Pero no quiero ver ese Rostro.

El Hijo de Hombre ha dicho:

“el que encuentre se estremecerá”.

Pero yo no quiero ver ese Rostro,

ninguno de mis miembros resistiría el embate.

El vino me fue escanciado en copas de barro

y en silencio abandoné al maestro.

Ahora no tengo nada que pedir.

Una hoja de álamo perdida en el viento

tiene mucho más que dar que yo.

El mar solía ser mi confesor, sí,

algunas veces,

pero perdí el sosiego y ya no reconoce mi voz.

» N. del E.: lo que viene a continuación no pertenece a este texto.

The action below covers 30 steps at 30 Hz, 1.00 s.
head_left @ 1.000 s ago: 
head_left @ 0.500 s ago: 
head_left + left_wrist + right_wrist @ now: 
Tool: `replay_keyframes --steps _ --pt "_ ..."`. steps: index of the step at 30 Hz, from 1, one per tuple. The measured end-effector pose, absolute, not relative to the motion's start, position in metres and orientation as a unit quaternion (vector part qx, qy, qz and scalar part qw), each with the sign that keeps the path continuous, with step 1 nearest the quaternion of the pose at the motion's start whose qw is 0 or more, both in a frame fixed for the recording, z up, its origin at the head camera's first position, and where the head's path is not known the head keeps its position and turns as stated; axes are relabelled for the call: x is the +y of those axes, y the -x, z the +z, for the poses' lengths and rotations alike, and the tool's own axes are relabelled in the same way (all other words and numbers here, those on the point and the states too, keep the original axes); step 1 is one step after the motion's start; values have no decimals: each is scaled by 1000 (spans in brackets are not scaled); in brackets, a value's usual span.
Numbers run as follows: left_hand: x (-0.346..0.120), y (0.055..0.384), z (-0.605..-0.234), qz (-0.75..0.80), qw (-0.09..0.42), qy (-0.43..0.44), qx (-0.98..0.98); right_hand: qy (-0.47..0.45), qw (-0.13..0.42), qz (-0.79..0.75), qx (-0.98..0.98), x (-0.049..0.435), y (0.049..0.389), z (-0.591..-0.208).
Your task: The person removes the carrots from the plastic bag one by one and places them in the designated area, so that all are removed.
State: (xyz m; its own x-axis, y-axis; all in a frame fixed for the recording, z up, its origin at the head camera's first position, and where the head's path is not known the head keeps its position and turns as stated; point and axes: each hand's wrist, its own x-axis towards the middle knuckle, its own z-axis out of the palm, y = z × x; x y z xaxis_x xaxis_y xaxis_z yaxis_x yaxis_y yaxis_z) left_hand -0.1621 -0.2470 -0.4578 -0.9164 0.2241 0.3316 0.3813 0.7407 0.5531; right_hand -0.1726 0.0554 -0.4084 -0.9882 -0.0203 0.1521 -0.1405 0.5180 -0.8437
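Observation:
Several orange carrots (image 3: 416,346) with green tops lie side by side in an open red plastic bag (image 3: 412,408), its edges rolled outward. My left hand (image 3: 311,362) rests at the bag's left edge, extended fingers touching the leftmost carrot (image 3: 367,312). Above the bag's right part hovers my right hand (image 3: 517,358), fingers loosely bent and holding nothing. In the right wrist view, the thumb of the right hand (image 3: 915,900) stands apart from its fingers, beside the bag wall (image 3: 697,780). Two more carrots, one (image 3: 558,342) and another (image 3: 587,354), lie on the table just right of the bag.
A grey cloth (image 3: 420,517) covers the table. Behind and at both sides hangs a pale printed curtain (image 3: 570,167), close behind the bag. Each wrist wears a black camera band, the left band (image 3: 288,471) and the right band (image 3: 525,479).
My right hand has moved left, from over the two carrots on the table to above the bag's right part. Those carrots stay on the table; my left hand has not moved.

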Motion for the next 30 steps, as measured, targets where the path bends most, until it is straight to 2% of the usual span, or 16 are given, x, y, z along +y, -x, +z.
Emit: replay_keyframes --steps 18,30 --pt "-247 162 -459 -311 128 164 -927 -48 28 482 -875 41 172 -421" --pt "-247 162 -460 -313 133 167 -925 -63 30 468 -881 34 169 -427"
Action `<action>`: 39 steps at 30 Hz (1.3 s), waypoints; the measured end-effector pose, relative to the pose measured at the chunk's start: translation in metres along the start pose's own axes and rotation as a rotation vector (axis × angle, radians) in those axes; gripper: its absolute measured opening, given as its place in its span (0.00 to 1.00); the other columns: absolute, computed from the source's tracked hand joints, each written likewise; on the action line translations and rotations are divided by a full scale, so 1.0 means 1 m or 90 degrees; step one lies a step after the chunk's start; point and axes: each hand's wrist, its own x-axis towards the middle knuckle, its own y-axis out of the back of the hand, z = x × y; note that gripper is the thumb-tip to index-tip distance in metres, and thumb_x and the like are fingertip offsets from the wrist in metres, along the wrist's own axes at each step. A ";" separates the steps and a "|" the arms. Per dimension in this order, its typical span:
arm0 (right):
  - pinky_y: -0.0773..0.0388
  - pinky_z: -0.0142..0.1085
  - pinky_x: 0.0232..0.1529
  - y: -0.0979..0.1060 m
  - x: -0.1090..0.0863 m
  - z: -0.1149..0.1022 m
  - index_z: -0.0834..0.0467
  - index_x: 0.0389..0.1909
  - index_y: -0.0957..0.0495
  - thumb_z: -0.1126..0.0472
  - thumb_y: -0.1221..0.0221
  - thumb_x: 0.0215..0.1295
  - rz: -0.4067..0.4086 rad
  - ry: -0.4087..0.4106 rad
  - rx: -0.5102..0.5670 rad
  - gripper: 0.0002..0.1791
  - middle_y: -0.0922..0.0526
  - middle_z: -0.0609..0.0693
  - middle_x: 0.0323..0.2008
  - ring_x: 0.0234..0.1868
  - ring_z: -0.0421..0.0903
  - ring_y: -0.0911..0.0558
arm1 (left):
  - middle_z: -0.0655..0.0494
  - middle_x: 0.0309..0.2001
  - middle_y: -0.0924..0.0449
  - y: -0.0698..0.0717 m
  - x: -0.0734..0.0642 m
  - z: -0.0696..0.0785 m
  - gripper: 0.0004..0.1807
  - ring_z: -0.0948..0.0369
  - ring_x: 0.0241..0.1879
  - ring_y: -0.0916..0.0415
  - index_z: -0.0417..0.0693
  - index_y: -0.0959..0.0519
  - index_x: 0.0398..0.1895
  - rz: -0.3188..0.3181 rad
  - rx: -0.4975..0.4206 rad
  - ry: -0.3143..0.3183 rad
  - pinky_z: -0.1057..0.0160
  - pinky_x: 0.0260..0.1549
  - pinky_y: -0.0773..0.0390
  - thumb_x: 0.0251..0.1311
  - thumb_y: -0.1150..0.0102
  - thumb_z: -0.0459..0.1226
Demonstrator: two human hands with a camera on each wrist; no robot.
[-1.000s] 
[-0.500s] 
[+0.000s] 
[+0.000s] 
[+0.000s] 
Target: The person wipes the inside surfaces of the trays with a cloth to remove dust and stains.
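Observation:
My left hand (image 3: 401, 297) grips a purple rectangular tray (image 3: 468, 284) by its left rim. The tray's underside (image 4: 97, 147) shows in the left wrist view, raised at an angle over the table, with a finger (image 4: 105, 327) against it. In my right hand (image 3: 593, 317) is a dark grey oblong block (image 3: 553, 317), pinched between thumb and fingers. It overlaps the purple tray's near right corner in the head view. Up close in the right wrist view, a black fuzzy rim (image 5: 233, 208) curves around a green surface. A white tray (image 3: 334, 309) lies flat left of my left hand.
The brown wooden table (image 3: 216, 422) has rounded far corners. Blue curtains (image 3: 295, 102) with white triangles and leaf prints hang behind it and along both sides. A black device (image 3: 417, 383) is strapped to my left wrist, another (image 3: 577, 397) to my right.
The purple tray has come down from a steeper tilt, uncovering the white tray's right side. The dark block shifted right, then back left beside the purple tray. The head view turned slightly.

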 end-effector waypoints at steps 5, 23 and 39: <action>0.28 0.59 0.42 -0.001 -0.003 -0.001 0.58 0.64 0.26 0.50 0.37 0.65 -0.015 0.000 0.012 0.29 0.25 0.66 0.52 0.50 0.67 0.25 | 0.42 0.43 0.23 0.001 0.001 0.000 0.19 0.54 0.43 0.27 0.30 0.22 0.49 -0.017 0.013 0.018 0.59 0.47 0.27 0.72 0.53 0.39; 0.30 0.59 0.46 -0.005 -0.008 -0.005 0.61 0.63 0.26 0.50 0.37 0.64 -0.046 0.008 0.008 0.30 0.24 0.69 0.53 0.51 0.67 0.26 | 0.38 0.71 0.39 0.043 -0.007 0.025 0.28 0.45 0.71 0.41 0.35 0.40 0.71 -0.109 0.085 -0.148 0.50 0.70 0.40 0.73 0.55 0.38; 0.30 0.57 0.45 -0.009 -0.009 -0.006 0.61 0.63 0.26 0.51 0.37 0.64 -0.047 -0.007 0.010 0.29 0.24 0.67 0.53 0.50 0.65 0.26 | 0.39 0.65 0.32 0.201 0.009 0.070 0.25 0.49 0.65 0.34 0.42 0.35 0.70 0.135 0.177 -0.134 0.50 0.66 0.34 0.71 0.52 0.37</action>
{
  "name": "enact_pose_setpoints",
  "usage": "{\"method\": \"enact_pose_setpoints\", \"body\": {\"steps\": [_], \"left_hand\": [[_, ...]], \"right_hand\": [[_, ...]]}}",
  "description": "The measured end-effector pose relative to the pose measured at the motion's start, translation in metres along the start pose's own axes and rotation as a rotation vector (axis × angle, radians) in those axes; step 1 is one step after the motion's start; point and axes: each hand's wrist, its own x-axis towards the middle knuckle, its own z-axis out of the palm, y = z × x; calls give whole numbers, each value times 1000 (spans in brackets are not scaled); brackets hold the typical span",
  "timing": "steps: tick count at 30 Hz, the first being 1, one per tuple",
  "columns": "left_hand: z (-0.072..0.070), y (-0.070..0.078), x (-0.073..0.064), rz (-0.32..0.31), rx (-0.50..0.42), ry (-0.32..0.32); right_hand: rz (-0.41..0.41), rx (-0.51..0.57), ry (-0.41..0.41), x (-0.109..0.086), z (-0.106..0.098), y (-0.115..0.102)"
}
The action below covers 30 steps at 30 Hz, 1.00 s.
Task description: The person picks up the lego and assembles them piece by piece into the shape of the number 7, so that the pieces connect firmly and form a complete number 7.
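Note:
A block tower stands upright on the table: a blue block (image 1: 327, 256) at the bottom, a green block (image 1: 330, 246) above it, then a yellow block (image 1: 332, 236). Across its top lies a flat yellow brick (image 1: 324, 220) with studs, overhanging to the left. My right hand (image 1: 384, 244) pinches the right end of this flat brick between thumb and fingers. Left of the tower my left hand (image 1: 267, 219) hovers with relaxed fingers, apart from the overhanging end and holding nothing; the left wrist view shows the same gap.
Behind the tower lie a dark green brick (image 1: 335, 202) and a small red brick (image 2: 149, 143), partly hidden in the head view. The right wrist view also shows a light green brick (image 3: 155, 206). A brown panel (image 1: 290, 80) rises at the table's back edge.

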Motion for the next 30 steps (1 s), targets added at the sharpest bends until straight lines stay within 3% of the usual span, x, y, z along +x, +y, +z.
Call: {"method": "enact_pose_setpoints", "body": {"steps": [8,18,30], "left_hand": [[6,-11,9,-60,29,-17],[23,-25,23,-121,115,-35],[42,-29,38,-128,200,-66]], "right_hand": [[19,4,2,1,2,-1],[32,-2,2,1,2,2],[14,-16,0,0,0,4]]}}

Perdí la humildad de la hogaza de pan,

de la mesa con su jarrón bajo las tejas.

Para no morir de hambre hubiera comido la hogaza de pan

con que Satán tentó en el desierto a Jesucristo,

pero no habría satisfecho a Satán ni a Dios


y me habrían abandonado los ángeles.

¿Me duele? No lo suficiente.

Hay veces en que el mar no se oculta, dicen,

y todo es sequía sin luz, ni viñas ni agua dulce aquí dentro.

¿Me llama el mar?

Quizá.

Sigue buscando su sombra.

Recuerdo el vino, el desierto, la copa. Me perdí entre calles, mercados y

templos porque aquel día borré de mi mente todo cuanto sabía. Estuve

escuchando al maestro, el errante. Hablaba ante el estanque donde las estrellas

llegan a dormir de noche. Nos enseñó a girar y lo seguimos como parvada de

pájaros hambrientos. Fuimos flautas vacías, arrancadas del cañaveral, y lotos

blancos suspendidos en el agua.

Pero no pude seguir.

Tal vez regrese cuando deje de creer que

soy la voz que clama en el desierto.

Deberé desatarme del puño engreído y colérico del ego

y retomar la humildad de la hierba, de la gota de agua.

Solo entonces podré mirar en mí y anunciar en silencio

que he encontrado la sombra del mar.